他叹了口气,“你去也好,安抚一下那些人,干旱至今,大家都不好过。”
赵长宁欣然答应,“皇上,您好好休息。”
之前她几次三番地拒绝了邀请,这次答应,也确实存了安抚之心,她是皇帝身边最亲近的官员,没有人不想从她这获得消息。
另外,她也想稍稍缓和下大家的关系,男人堆里混,她这样强势,肯定招人恨。
出宫后,安义和云生都跟在身边,两人对出宫还是很期待的。
“姑姑,虽说是以前的旧俗,年年都这么聚,”云生很是不安,“但如今这状况,真的适合摆什么宴席吗?”
安义笑他,“看你这胆子,今晚肯定有茶喝,放心啊。”
云生哪里听不出他嘲笑之意,白了他一眼道:“你出宫少,不知道外头的状况,百姓渴死的都有,这时候大摆宴席,肯定要骂人的,别到时候又是姑姑挨骂。”

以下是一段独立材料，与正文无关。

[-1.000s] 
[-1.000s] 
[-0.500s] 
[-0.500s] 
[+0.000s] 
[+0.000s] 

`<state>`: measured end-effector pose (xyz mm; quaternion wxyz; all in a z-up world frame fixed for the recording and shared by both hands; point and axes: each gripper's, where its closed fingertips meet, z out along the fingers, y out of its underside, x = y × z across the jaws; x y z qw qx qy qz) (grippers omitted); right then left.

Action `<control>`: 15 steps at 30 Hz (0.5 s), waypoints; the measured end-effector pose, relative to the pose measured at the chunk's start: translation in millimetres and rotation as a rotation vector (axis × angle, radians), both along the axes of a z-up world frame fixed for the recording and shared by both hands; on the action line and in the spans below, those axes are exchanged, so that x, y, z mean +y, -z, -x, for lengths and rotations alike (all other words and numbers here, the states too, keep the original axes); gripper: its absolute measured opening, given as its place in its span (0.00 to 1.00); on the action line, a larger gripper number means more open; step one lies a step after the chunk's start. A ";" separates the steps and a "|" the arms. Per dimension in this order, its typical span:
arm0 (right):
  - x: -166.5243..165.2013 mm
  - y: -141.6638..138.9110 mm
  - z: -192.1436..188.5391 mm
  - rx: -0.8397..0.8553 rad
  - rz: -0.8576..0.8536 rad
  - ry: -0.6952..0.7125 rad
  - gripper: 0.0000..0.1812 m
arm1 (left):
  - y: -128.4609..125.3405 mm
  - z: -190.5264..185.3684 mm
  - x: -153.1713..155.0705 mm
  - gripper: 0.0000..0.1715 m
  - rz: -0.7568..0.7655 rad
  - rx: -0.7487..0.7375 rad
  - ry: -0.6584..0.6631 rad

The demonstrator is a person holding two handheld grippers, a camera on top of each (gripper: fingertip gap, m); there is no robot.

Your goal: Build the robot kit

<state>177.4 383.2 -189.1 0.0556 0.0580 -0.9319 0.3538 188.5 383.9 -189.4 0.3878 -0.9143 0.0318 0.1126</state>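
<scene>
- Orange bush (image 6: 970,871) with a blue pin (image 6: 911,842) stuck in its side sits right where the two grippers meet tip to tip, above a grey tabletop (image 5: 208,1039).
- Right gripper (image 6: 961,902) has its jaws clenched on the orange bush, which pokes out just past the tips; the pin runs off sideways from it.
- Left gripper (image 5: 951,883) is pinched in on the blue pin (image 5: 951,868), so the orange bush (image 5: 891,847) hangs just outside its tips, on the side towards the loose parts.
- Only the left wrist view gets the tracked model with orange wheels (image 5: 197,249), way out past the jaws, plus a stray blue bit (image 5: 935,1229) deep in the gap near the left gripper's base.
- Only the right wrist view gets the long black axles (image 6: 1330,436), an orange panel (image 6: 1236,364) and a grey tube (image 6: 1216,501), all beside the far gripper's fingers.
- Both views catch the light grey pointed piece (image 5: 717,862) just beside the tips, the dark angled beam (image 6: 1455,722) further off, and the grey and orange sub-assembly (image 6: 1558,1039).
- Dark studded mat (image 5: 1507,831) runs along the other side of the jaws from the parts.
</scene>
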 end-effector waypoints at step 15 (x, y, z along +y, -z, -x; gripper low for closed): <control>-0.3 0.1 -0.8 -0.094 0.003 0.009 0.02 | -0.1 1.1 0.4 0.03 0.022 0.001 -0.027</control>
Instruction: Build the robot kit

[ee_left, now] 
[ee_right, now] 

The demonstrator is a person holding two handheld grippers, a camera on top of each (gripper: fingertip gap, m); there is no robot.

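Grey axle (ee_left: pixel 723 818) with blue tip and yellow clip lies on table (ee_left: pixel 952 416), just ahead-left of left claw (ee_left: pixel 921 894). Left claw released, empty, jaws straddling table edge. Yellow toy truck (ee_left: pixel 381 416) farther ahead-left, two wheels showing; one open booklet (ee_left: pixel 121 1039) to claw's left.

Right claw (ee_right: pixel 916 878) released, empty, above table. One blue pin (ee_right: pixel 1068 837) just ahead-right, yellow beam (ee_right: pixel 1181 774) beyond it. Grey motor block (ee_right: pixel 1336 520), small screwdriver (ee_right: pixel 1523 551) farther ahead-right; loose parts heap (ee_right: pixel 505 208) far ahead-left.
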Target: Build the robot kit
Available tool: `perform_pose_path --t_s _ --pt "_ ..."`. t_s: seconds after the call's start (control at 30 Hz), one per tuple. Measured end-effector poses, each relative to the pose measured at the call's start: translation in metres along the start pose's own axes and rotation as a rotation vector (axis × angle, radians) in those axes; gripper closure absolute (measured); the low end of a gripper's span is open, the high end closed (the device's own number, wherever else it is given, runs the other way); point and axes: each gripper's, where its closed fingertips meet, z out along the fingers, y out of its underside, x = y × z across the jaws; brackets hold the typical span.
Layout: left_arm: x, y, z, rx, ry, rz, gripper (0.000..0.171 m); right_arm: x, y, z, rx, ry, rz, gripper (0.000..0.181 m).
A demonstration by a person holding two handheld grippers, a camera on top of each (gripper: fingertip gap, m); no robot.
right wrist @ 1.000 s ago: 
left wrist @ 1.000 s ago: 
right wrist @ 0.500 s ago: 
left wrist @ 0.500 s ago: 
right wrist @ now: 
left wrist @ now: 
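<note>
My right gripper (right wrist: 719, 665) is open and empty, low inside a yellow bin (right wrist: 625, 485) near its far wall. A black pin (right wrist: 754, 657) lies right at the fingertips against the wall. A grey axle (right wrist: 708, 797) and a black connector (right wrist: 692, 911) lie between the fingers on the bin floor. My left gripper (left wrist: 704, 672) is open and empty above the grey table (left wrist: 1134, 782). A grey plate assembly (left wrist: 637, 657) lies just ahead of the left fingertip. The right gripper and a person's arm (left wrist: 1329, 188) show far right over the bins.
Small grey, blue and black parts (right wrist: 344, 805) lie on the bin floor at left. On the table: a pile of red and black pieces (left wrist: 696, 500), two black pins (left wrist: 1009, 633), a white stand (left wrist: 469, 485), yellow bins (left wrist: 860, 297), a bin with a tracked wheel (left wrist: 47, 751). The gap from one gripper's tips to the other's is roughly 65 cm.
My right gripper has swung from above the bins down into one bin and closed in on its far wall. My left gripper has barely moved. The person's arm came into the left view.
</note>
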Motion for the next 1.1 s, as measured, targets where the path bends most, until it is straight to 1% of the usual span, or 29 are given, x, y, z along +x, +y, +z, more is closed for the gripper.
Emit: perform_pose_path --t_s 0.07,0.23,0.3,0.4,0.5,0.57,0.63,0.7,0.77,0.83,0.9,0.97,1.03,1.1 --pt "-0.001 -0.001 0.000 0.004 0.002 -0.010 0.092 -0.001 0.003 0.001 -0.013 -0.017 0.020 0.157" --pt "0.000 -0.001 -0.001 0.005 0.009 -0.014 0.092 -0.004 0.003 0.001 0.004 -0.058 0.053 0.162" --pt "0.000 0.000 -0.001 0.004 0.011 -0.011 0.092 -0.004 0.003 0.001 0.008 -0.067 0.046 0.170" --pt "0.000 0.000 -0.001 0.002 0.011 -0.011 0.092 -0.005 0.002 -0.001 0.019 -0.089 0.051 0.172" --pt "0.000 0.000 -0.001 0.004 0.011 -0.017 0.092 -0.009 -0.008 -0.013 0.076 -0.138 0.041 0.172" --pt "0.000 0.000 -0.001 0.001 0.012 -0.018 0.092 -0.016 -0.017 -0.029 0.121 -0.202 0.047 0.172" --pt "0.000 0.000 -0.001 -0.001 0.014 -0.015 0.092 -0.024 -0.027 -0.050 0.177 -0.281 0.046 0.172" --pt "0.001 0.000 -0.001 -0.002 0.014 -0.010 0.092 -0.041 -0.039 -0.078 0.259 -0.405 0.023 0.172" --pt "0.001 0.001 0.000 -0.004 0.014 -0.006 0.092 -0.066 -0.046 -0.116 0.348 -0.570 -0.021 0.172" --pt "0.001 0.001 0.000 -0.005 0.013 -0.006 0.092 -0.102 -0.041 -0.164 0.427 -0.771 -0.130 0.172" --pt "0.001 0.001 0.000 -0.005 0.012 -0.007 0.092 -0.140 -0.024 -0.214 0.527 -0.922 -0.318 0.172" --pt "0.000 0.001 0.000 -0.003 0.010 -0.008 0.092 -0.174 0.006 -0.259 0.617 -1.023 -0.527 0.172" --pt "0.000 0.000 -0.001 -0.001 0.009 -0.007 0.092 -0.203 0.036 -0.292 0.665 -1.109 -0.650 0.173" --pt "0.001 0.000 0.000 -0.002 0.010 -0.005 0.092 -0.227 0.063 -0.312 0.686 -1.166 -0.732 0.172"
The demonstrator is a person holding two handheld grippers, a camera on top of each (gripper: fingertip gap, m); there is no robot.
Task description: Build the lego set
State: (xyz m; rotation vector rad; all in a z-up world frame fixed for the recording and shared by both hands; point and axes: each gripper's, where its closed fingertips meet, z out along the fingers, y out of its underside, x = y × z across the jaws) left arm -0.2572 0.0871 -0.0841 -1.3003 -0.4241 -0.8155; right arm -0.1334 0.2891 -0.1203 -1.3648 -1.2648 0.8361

赵长宁挑眉,淡淡道:“自古富户跟官员就是这样,百姓生死存亡,和他们哪有什么干系,况且不是在街道上施粥了嘛?你也别担心了,今晚去赴宴,也是皇上的意思。”
云生这才放下心,转而期待起来。
因为此时皇宫的日子,还不如宫外呢,宫外的人有借口出走,有借口从各处运来东西,但宫里就只能死守着节俭,一壶水要洗脸洗脚用两天,皇帝也不是昏君,享受供奉,他觉得理应承受这一切,连带着宫里的人也全都受着。
马车辚辚压过青石板街头,风里全是黄土飞舞,干得厉害,没了水,似乎着世间的一切都停摆了。